Le cinéaste grec Yorgos Lanthimos signe depuis une quinzaine d’années des films uniques, à l’humour étrange et particulier. Son nouveau long métrage, Poor Things (Pauvres créatures), ne fait pas exception. C’est peut-être son œuvre la plus tordue, irrévérencieuse et déstabilisante depuis Dogtooth (Canine), le long métrage qui l’a révélé à l’échelle internationale en 2009.

Lauréat du Lion d’or de la plus récente Mostra de Venise, Poor Things met en scène Emma Stone, remarquable dans le rôle de Bella, une Anglaise d’une époque victorienne surréaliste, littéralement sauvée des eaux par un savant fou (Willem Dafoe) qui en a fait son cobaye grâce à une greffe de cerveau. Elle a, au début de cette expérience scientifique improbable, l’âge mental d’une jeune enfant.

Bella affectionne ce DFrankenstein paternaliste qu’elle surnomme God (son nom est Godwin Baxter).
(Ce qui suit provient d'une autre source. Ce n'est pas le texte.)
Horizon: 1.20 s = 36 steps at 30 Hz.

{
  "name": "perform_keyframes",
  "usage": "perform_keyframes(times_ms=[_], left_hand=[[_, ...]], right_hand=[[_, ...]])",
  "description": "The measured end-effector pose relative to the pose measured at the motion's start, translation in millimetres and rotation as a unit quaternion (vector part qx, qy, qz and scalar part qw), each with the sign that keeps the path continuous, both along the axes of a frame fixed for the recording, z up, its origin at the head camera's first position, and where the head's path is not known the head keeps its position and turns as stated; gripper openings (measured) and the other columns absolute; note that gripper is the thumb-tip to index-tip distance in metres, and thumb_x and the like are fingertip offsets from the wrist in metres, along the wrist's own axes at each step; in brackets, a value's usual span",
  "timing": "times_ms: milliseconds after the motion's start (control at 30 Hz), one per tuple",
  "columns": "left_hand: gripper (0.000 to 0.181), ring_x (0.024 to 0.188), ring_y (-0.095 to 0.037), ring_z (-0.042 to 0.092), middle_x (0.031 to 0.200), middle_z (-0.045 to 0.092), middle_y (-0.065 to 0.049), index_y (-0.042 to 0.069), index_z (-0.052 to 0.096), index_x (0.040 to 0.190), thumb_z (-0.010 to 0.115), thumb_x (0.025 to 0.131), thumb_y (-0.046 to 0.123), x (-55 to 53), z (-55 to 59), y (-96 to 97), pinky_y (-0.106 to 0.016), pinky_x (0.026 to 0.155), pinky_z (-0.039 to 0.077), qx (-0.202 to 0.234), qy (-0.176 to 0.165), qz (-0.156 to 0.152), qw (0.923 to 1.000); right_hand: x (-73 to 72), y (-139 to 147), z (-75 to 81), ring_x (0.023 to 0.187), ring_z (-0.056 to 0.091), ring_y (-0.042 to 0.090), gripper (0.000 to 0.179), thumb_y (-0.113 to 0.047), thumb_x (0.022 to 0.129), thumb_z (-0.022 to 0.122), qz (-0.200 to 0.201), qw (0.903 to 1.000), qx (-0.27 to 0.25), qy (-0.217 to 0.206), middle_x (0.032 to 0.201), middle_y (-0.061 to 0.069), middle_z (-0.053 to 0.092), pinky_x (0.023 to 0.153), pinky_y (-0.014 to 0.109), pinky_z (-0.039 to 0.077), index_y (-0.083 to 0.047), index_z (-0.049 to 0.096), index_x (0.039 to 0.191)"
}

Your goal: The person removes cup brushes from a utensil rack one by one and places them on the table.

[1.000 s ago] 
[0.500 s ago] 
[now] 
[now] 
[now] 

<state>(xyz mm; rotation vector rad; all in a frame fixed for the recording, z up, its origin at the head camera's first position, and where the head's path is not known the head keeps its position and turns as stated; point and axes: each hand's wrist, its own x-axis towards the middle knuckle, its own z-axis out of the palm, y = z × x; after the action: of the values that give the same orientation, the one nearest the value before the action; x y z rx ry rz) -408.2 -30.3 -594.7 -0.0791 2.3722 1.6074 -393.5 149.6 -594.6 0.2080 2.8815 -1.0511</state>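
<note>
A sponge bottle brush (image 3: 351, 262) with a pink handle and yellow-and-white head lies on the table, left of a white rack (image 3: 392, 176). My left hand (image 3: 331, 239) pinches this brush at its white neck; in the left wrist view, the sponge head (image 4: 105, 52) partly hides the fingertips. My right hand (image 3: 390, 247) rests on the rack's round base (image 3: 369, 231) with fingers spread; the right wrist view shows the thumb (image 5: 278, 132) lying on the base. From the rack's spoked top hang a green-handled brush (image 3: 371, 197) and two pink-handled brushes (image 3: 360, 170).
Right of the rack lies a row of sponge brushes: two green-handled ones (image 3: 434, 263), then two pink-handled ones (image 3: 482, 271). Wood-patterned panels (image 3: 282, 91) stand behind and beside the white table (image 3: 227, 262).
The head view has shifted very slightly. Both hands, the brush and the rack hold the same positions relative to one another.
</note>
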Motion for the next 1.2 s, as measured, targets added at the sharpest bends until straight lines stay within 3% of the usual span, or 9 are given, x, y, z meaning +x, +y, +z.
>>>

Son pygmalion tente de la « préserver du monde extérieur », alors qu’elle découvre progressivement son corps, les plaisirs de la chair et ce que la nature humaine a de plus et de moins reluisant, grâce à une odyssée en mer en compagnie d’un avocat hédoniste (Mark Ruffalo). Au récit d’apprentissage se greffe le film d’aventure.

Bella est une Candide au stade de l’enfance, en émerveillement perpétuel, notamment devant les sensations de son corps d’adulte. Elle répond à ses besoins et à ses désirs naissants sans pudeur, sans préjugé ni considération pour l’étiquette, les convenances et les conventions sociales. Qu’importe ce que pensent son amant jaloux ou son nouveau fiancé, un étudiant du DBaxter (Ramy Youssef), de sa découverte débridée de la sexualité et des conséquences de ses extrêmes franchise et spontanéité…

PHOTO ATSUSHI NISHIJIMA, FOURNIE PAR SEARCHLIGHT PICTURES

Emma Stone dans une scène de Poor Things

Le vocabulaire limité de Bella et ses manières enfantines donnent lieu à des gags visuels efficaces et des traits d’esprit hilarants. Sans compter les animaux mutants, croisements d’espèces par le DBaxter – mi-canard, mi-chèvre, par exemple –, qui l’entourent dans les couloirs du manoir.

Distillant son humour noir et absurde habituel, le cinéaste de The Favourite propose à travers le personnage déluré et désinhibé de Bella une fable subversive sur l’hypocrisie, des adultes et des hommes en particulier, pouvant être interprétée comme un pamphlet féministe contre le patriarcat et la misogynie.

Comme dans la plupart de ses films, en particulier l’hilarant The Lobster, Lanthimos s’égare un peu en cours de route dans des intrigues secondaires. Sans trop en révéler, Bella passe beaucoup trop de temps en petite tenue à Paris, pendant la dernière moitié du film où elle s’émancipe de plus en plus.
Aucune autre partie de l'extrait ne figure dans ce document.